My tools would be just as I had left them, my work place neatly swept and my work laid out for me, to pick up where I had left off. I would put my mug of coffee down and look around me with deep satisfaction; I was a crafts person.
My work sold for hundreds of dollars and were all over the area, I had done the cornices in the lobby of the famous Prudential Tower in downtown Boston. The fabric for those had been silk striped in wide bands of gold and silver and with no cording at the bottom edge, the most difficult style to do, as there is no way to hide an error.
Often the entire building would be working for weeks on a huge project, hundreds of window treatments for new retirement homes going up around the Boston area. When it was almost complete, my father would load up the work van and I would drive with him down into the city, my window rolled down so the extra long rods could hang out.
My father is a crazy driver, it was quite common for him to have a sandwich in one hand, his cell phone in his other and to drive with his knee or the palm of his hand. We would listen to the radio blaring loud, classical music.
On those install trips, we worked fourteen, fifteen hour days. Often the other workmen would be finishing up their projects as well, carpet layers and painters would look up and look again, startled to see a girl with messy dark hair walking in with an six foot cornice balanced on her shoulder, a tool belt around her dusty jeans.
We worked late into the evening, the building deserted and eerie. As soon as the other workers left, I would kick my shoes off and leave pale footprints on the windowsills as I screwed in brackets, the screws in my mouth, my shoulders aching.
Then we would climb into the now empty van and drive downtown, dusty and sweaty, to eat dinner on the boss. I would run my fingers through my hair and retie it as neatly as I could. We ate very well, I distinctly remember a dinner at Legal Seafood, all the lights and the quiet voices and the tantalizing smell of the food.

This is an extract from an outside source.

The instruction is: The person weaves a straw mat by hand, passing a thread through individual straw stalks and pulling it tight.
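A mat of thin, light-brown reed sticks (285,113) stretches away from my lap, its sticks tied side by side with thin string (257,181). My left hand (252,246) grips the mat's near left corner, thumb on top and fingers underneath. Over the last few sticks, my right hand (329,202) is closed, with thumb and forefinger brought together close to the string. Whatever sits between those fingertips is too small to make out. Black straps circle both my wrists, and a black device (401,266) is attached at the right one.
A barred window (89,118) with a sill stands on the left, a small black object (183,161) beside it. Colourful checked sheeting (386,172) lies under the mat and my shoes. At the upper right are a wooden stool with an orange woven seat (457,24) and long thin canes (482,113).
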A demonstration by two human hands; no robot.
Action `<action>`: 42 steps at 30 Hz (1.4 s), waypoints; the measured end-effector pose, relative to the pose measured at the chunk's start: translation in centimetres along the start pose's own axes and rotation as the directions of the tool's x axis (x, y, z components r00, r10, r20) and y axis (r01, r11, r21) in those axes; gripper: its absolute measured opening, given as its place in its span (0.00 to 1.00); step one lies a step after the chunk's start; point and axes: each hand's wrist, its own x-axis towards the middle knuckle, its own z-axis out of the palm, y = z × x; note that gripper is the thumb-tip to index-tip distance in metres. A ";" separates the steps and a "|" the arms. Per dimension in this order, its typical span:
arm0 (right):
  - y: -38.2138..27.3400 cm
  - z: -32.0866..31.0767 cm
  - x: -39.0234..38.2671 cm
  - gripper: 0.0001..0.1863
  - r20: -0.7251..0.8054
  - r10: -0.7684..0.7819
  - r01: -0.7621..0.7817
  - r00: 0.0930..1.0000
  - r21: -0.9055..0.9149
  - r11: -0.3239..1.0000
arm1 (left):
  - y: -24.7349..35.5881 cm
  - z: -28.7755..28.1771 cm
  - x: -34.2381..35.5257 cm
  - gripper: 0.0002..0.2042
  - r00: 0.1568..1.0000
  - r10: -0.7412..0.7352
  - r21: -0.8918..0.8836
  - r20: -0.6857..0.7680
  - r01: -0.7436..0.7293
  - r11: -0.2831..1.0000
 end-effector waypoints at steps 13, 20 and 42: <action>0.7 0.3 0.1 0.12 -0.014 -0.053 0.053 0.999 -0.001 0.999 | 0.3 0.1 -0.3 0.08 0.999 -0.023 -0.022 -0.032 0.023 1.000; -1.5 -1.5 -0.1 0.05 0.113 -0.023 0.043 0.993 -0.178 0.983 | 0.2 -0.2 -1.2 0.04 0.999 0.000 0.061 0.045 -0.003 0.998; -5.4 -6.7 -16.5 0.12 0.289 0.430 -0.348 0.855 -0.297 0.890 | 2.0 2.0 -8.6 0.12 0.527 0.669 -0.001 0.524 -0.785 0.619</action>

Then we would drive back up into the deep woods of New England, the wind rushing by the open windows, exhausted and lost in thought and listening to the evening program of WGBR. In between the adagio for strings and the piano concertos would be the advertisements for the Boston Pops and for Neena's Lighting showroom, her accented and elegant voice as much a part of my childhood culture as Macmillan/McGraw textbooks and apple picking in the fall.